** About this exercise **
For any picture in the lines below, please leave it out and copy the rest exactly.

>>>>>

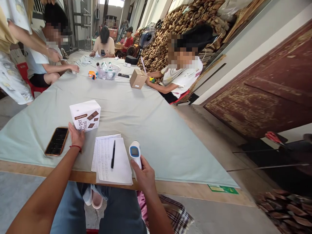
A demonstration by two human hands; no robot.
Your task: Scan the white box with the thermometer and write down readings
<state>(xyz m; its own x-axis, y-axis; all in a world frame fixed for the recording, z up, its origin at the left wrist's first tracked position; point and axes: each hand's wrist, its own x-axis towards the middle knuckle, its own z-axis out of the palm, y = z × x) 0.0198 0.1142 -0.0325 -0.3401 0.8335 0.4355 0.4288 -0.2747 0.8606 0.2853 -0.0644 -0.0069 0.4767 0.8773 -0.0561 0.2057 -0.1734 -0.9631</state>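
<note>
My left hand (77,137), a red string at its wrist, is at the near lower corner of a white box (85,113) with chocolate pieces printed on it. Its fingers lie around that corner, and the box stands on the cloth. In my right hand (145,174) is a white infrared thermometer (135,151), its blue-rimmed screen facing up towards me. Between the hands are handwritten paper sheets (104,159), and a black pen (113,154) rests on them. A phone (57,141) with a dark screen lies left of my left hand.
A pale green cloth (158,130) covers the long table. Farther up are a clear plastic basin (108,73) with bottles, an orange object (92,75) and a cardboard box (138,79). Several people sit along the table; one person stands at left. Firewood (161,42) is stacked behind.
</note>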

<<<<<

** Task solution **
A demonstration by two human hands; no robot.
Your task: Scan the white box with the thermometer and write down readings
<state>(xyz m; its own x-axis, y-axis; all in a world frame fixed for the recording, z up, its origin at the left wrist's first tracked position; point and axes: each hand's wrist, its own x-axis towards the middle knuckle, its own z-axis out of the palm, y = z × x) 0.0198 0.1142 -0.0325 -0.3401 0.8335 0.4355 0.4288 -0.2747 0.8606 0.2853 -0.0644 -0.0069 0.4767 0.8773 -0.0561 0.2057 -0.1734 -0.9631</state>
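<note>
My left hand (77,137), a red string at its wrist, is at the near lower corner of a white box (85,113) with chocolate pieces printed on it. Its fingers lie around that corner, and the box stands on the cloth. In my right hand (145,174) is a white infrared thermometer (135,151), its blue-rimmed screen facing up towards me. Between the hands are handwritten paper sheets (104,159), and a black pen (113,154) rests on them. A phone (57,141) with a dark screen lies left of my left hand.
A pale green cloth (158,130) covers the long table. Farther up are a clear plastic basin (108,73) with bottles, an orange object (92,75) and a cardboard box (138,79). Several people sit along the table; one person stands at left. Firewood (161,42) is stacked behind.
</note>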

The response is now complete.